8.2. Lookaside Caches
A device driver often ends up allocating
many objects of the same size, over and over. Given that the kernel
already maintains a set of memory pools of objects that are all the
same size, why not add some special pools for these high-volume
objects? In fact, the kernel does implement a facility to create this
sort of pool, which is often called a lookaside
cache. Device drivers normally do not exhibit the sort of
memory behavior that justifies using a lookaside cache, but there can
be exceptions; the USB and SCSI drivers in Linux 2.6 use caches.
The
cache manager in the Linux kernel is sometimes called the
"slab allocator." For that reason,
its functions and types are declared in
<linux/slab.h>. The slab allocator
implements caches that have a type of
kmem_cache_t; they are created with a call to
kmem_cache_create:
kmem_cache_t *kmem_cache_create(const char *name, size_t size,
size_t offset,
unsigned long flags,
void (*constructor)(void *, kmem_cache_t *,
unsigned long flags),
void (*destructor)(void *, kmem_cache_t *,
unsigned long flags));
The function creates a new cache object that can host any number of
memory areas all of the same size, specified by the
size argument. The name
argument is associated with this cache and functions as housekeeping
information usable in tracking problems; usually, it is set to the
name of the type of structure that is cached. The cache keeps a
pointer to the name, rather than copying it, so the driver should
pass in a pointer to a name in static storage (usually the name is
just a literal string). The name cannot contain blanks.

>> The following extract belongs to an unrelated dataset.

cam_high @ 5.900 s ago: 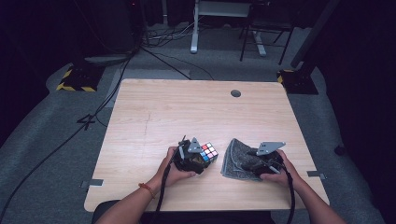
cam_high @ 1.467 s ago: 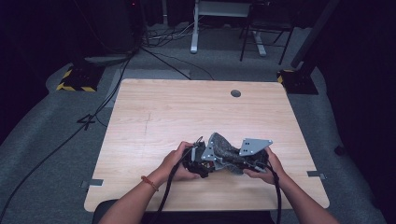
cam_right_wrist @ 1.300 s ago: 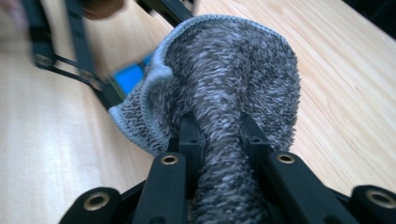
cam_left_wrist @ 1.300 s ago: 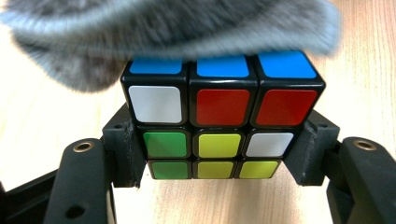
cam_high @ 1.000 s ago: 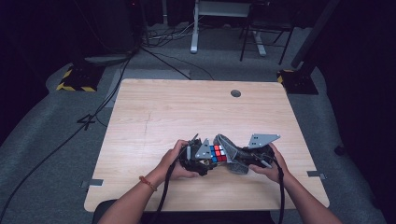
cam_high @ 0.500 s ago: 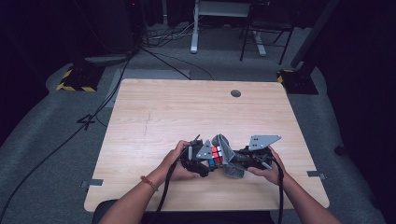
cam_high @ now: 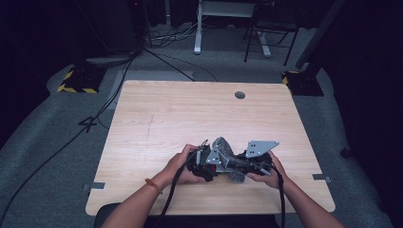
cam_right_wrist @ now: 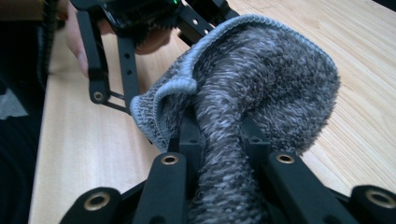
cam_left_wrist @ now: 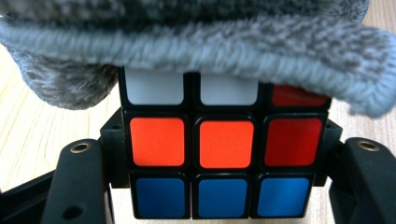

The offset is the offset of the first object in
the page; it can be used to ensure a particular alignment for the
allocated objects, but you most likely will use 0
to request the default value. flags controls how
allocation is done and is a bit mask of the following flags:
- SLAB_NO_REAP
-
Setting
this flag protects the cache from being reduced when the system is
looking for memory. Setting this flag is normally a bad idea; it is
important to avoid restricting the memory
allocator's freedom of action unnecessarily.
- SLAB_HWCACHE_ALIGN
-
This
flag requires each data object to
be
aligned to a cache line; actual alignment depends on the cache layout
of the host platform. This option can be a good choice if your cache
contains items that are frequently accessed on SMP machines. The
padding required to achieve cache line alignment can end up wasting
significant amounts of memory, however.
- SLAB_CACHE_DMA
-
This flag requires each data object to be
allocated in the DMA memory zone.
There is also a set of flags that can be used during the debugging of
cache allocations; see mm/slab.c for the
details. Usually, however, these flags are set globally via a kernel
configuration option on systems used for development.
The
constructor and destructor
arguments to the function are optional functions (but there can be no
destructor without a constructor); the former can be used to
initialize newly allocated objects, and the latter can be used to
"clean up" objects prior to their
memory being released back to the system as a whole.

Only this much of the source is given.